TREATMENT OF POLYOMAVIRUS (BK) NEPHRITIS AND VIREMIA WITH CIDOFIVIR AND REDUCTION OF IMMUNOSUPPRESSION: HIGH RATE OF REJECTION BUT GOOD GRAFT OUTCOME

COMPLICATIONS - INFECTIONS

M. Damasiewicz, F. Ierino
Nephrology, Austin Health, Heidelberg/AUSTRALIA

Body: Aim: To analyse clinical outcomes of renal transplant recipients with BK nephritis or high BK viral load who were treated with reducing immunosuppression and cidofovir. Methods: Patients with biopsy-proven BK nephritis (n= 9) and a subgroup of patients with significant BK viraemia (n=4) were treated with reducing immunosuppression and low-dose cidofovir. We examined changes in immunosuppression level, serum BK viral load (BKVL) using polymerase chain reaction (PCR), rejection rates and graft function. Cidofovir (0.25-0.3mg/kg intravenously) was administered fortnightly and continued until the serum BKVL was negative. Results: Median time to diagnosis of BK (nephritis and/or viraemia) following transplantation was 2.9 (range, 0.9-28.6) months. Median time from BK diagnosis to commencement of cidofovir treatment (average 16 doses) was 28 (range, 14-119) days; the median time to achieving negative BKVL was 6.9 (range, 1.9-25.8) months. Median follow-up time was 17.1 months (range, 6.6-46.5); overall graft survival at end of follow was 85% (2 graft losses due to recurrent IgA disease and rejection). The median creatinine at diagnosis, 6 and 12 months was 144, 154 and 134 mmol/L respectively. During the follow-up period, 9/13 (69%) patients were diagnosed with rejection (6 cell mediated rejection, 2 antibody mediated rejection, 1 combined rejection). As a result of the high rejection rate only modest reduction in maintenance immunosuppression was possible (see table).

	1 month (m)before BK detection	1 m after BK detection	1-3 m after BK detection	3-6 m after BK detection	Mean decrease (%)3m after BK detection
CyA level (mean)	1107 range (430 -1519)	902 range (602 - 1151)	813 range (631 - 974)	485 range (309 – 710)	26.5
FK level (mean)	9.2 range (6.8-11.8)	9.7 range (7.2-9.8)	8.6 range (6.7-9.8)	6.7 range (4.1-9.1)	6.5
MMF daily dose (mean)	1654 range (1000-2000)	1208 range (0-2000)	1062 range (500-2000)	1022 range (500-2000)	35.8
	At BK detection	0-3 m after BK detection	3-6 m after BK detection	6-9 m after BK detection	9-12 m after BK detection
BKVL (median, copies/ml)	432,250 range (3,425 - 13,743,909)	992,135 range (34,681 - 19,833,947)	74,124 range (0- 18,479,038	2608 range (0- 9,040,101)	19148 range (0- 190,200)

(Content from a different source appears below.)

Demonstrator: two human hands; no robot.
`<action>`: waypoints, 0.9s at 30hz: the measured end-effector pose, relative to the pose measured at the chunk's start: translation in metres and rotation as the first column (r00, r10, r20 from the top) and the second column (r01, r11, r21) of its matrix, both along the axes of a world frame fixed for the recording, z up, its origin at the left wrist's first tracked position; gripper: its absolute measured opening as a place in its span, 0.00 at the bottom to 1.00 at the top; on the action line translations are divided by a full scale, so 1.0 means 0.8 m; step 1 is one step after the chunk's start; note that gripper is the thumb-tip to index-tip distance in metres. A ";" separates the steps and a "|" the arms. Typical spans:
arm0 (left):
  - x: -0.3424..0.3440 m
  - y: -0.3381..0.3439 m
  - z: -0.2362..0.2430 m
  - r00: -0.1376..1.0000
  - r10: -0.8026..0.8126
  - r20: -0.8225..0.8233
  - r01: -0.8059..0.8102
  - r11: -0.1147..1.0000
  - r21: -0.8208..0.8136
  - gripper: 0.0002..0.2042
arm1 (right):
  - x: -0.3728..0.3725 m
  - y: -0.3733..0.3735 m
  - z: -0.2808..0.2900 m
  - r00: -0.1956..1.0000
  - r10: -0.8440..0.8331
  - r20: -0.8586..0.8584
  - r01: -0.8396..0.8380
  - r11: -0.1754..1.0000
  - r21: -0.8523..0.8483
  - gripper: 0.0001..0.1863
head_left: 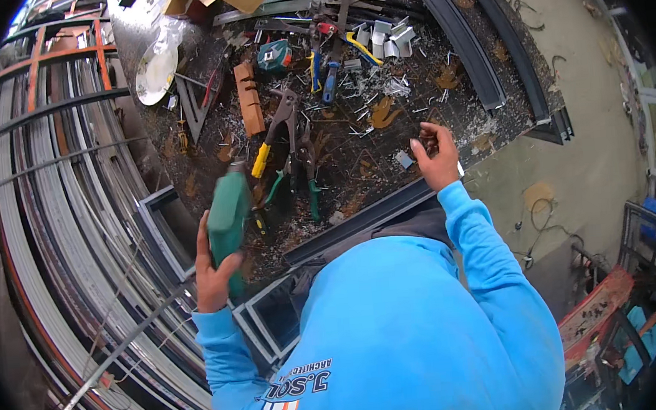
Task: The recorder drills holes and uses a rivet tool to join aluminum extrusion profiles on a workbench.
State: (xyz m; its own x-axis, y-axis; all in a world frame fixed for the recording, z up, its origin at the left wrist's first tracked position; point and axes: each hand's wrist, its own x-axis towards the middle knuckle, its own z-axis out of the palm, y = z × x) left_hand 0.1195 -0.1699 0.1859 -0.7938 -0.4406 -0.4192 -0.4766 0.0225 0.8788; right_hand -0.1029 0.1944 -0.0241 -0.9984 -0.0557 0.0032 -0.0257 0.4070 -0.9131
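Note:
My left hand is wrapped round a green block-shaped object with a dark grey tip. Motion blurs it, so its exact kind cannot be told. Raised over the near right part of the table, my right hand has its fingers curled toward the thumb; whether anything is between them is hidden. A small grey piece lies just left of it. Between my hands are pliers with a yellow grip and a green-handled hand tool.
A notched wooden block, a teal tape measure and a blue-handled tool lie farther back among metal scraps. Long dark profiles cross the right side. Racked profiles fill the left. A dark profile borders the near edge.

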 end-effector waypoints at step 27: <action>-0.171 -0.024 -0.307 0.996 -0.092 0.001 0.072 0.776 -0.627 0.16 | -0.072 -0.075 -0.009 0.930 0.309 0.199 -0.355 0.896 0.268 0.09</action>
State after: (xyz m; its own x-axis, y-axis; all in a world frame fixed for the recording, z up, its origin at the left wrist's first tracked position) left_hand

Conclusions: The high rejection rates in our patient cohort and the subsequent treatment may explain the longer than expected duration of BK viraemia and modest reduction in overall immunosuppression. Rejection that occurs concurrently with BK infection presents a difficult diagnostic and management problem. The maintenance (and escalation) of immunosuppression for rejection needs to be balanced with control of BK viraemia and prevention of nephropathy. In our study one graft was lost to rejection, and there was no graft loss from BK nephropathy. The administration of cidofovir may enable maintenance of effective doses of immunosuppression to treat rejection whilst controlling the extent of BK viraemia. Randomized studies are necessary to further assess the efficacy of cidofovir in addition to reducing immunosuppression alone, determine the optimal duration of anti-viral treatment, and determine the optimal BKVL at which therapy is initiated and ceased.

Disclosure: All authors have declared no conflicts of interest.